Hypocrisy of criticizing court- packing consideration
Re: “Coloradans deserve a clear answer on court- packing,” Nov. 1 commentary
Kristi Burton Brown’s breathtakingly hypocritical opinion piece on courtpacking was a nice touch of surrealism on Sunday morning. After the Republican Senate majority leader refused to hold a hearing on Judge Merrick Garland for nearly a year, after holding over 100 Federal Judgeships open at the end of the Obama administration and ramming through two of the least qualified Supreme Court justices in history, including the most recent record of 35 days before an election, Brown is worried about court- packing?
I’ll refer you to a lawyer’s definition of chutzpah, a person who kills his parents and pleads for the court’s mercy on the ground of being an orphan.
She should be ashamed.
Glenn Hendricks, Pueblo
In her column in Sunday’s Post, Kristi Burton Brown asserts that Coloradans deserve an answer from Joe Biden on court- packing.

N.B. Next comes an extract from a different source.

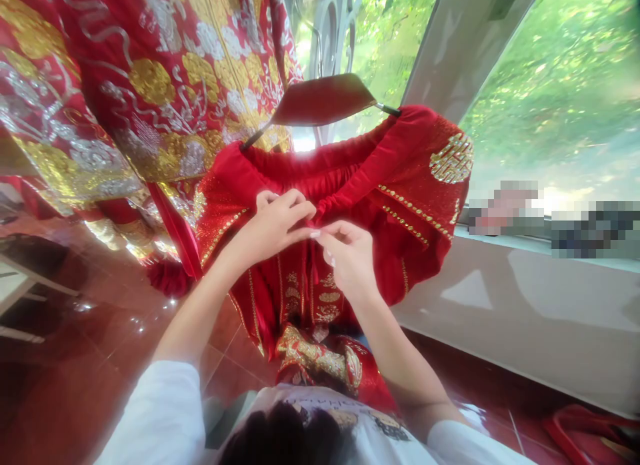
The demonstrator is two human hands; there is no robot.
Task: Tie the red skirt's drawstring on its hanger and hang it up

The Republicans have stalled and blocked court appointments for the last decade, including, and most significantly, the nomination of Merrick Garland by President Obama in 2016. This has resulted in hamstringing the judicial process and backlogs in the lower courts.
Then, with the election of Trump and the GOP Senate in 2016, these hurdles suddenly disappeared. We have had Supreme Court justices appointed and approved in this last term. The final travesty was the appointment of Amy Coney Barrett so late in the election cycle, and in direct opposition to the precedent which the GOP set with Garland
Even more concerning, though, is the rush fill all those vacant positions in the lower courts. With a majority in the Senate, the GOP ramrodded judicial appointments through. Some of the appointees were not even considered up to snuff by the American Bar Association. This raises all sorts of red flags for anyone concerned about a competent and independent judiciary. I don’t have problems with conservative judges, but I do have issues with incompetent ones.
Such a mockery of the appointment process makes an antidote necessary. If a commission was set up and it recommended adding positions to the Court, I would back such a move.